Work request:
Two lines below mark the span: the one containing "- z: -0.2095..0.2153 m" and the one containing "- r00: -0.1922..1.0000". Set down both, plus every line between, exactly as they stand, and nothing else.

Entries supplied:
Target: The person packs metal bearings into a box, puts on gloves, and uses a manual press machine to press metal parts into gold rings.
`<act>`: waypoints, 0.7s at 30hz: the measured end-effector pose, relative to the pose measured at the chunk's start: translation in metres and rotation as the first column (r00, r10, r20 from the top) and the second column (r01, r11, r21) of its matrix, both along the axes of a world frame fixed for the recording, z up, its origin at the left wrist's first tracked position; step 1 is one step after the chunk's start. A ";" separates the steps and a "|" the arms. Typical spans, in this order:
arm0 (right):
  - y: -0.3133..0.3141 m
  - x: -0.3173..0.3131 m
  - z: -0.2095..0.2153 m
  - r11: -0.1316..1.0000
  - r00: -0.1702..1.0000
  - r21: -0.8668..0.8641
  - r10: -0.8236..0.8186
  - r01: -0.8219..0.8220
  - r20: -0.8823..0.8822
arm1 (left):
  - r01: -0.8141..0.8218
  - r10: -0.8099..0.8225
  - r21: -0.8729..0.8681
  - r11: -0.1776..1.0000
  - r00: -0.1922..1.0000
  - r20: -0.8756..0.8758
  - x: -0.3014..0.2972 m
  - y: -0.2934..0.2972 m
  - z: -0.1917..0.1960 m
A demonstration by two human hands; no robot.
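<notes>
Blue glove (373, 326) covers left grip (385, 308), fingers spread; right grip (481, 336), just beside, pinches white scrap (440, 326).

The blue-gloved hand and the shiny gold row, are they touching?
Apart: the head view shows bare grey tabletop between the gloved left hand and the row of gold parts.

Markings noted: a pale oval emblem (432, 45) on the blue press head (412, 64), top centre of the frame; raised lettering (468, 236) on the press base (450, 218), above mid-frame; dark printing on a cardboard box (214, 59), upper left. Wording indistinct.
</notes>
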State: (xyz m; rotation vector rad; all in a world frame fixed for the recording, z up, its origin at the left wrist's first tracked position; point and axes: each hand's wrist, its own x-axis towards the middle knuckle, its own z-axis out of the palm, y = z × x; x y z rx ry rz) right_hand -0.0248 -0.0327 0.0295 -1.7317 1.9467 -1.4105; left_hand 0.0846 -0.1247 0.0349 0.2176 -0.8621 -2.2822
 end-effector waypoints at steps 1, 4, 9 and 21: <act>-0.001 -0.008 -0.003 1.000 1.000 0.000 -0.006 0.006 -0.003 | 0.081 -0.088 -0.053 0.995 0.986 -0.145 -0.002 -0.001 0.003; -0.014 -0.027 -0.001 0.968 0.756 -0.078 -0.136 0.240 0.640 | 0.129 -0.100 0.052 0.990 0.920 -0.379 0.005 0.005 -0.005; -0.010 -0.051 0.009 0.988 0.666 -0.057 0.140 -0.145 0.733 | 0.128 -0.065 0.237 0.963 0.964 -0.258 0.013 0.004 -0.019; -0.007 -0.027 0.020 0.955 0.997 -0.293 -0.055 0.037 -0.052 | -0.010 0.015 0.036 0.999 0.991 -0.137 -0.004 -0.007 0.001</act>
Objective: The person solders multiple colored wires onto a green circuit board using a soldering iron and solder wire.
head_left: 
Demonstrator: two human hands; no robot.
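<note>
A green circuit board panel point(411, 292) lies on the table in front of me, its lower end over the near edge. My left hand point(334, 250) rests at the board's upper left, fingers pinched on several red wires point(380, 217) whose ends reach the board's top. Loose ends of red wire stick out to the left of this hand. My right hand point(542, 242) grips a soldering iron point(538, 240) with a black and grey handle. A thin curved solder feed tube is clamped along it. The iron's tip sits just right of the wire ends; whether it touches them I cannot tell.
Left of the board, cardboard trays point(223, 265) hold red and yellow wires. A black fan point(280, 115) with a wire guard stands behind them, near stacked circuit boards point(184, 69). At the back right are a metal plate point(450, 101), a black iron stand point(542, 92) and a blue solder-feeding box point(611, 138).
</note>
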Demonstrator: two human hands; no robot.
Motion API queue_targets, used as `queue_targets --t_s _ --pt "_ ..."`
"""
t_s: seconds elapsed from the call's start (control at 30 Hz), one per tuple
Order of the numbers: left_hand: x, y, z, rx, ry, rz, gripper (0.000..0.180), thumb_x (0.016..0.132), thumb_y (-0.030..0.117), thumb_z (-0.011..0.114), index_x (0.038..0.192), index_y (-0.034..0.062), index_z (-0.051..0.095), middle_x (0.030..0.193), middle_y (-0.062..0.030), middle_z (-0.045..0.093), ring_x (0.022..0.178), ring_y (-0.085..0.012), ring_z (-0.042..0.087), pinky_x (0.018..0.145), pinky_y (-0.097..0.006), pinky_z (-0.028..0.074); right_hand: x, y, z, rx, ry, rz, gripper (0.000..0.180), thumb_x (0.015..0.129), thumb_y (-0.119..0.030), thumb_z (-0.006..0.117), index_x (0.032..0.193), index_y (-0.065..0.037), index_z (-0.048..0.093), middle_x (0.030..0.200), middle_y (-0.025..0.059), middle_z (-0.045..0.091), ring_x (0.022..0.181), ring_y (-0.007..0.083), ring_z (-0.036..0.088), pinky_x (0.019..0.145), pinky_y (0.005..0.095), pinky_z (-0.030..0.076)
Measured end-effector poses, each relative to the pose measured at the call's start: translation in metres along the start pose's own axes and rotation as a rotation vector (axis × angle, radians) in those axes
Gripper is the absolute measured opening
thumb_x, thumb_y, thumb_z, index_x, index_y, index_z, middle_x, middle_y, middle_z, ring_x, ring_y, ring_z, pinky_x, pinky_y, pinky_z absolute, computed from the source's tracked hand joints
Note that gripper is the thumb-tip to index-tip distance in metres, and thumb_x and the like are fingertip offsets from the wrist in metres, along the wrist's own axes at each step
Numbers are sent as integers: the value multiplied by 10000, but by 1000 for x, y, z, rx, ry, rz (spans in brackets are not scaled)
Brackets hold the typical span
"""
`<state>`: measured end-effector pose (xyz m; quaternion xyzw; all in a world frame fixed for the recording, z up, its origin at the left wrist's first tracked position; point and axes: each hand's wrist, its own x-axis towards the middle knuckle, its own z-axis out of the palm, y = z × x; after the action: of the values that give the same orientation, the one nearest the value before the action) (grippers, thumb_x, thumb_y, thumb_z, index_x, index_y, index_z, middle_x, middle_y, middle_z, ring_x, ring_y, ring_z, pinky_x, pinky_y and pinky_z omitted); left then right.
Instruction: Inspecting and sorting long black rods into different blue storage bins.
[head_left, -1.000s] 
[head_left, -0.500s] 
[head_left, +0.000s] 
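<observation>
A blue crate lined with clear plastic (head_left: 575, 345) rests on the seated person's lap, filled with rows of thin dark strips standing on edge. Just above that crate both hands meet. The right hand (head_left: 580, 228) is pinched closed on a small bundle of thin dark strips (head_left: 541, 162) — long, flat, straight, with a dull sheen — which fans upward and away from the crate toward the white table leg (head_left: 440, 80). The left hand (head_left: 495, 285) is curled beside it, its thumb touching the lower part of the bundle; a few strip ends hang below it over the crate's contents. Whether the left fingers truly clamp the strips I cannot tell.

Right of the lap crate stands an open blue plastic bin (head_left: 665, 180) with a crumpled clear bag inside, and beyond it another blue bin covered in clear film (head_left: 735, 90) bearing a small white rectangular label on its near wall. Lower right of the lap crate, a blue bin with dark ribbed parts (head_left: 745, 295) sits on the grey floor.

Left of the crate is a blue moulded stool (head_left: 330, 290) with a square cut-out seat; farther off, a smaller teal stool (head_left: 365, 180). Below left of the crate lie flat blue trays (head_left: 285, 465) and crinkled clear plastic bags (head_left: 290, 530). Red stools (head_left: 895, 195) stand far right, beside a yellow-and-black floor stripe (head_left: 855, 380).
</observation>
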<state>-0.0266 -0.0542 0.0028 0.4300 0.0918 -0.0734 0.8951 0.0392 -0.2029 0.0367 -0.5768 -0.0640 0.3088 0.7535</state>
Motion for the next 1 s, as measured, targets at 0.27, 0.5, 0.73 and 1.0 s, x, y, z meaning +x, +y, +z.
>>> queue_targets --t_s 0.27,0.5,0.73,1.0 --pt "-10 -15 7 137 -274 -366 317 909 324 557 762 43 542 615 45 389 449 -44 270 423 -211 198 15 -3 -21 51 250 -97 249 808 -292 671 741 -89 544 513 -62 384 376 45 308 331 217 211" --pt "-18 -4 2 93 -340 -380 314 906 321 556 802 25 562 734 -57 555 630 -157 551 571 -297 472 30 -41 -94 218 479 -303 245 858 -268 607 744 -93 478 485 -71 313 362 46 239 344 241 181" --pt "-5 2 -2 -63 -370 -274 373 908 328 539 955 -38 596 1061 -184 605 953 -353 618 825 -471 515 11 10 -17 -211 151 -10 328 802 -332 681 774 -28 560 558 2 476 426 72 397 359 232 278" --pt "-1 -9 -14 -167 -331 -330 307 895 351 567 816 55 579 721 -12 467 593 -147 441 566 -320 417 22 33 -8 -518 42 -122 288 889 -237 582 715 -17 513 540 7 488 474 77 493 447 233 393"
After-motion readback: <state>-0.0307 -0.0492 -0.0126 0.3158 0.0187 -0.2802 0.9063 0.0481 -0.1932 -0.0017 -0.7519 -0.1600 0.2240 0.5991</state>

Solution for this task:
  - z: -0.2095..0.2153 m
  - r11: -0.1316..1.0000
  - r00: -0.1702..1.0000
  - r21: -0.8668..0.8641
  - r10: -0.8236..0.8186
  - r01: -0.8219..0.8220
  - r20: -0.8823..0.8822
arm1 (left):
  - r01: -0.8141..0.8218
  - r10: -0.8099..0.8225
  - r21: -0.8729..0.8681
  - r11: -0.1776..1.0000
  - r00: -0.1922..1.0000

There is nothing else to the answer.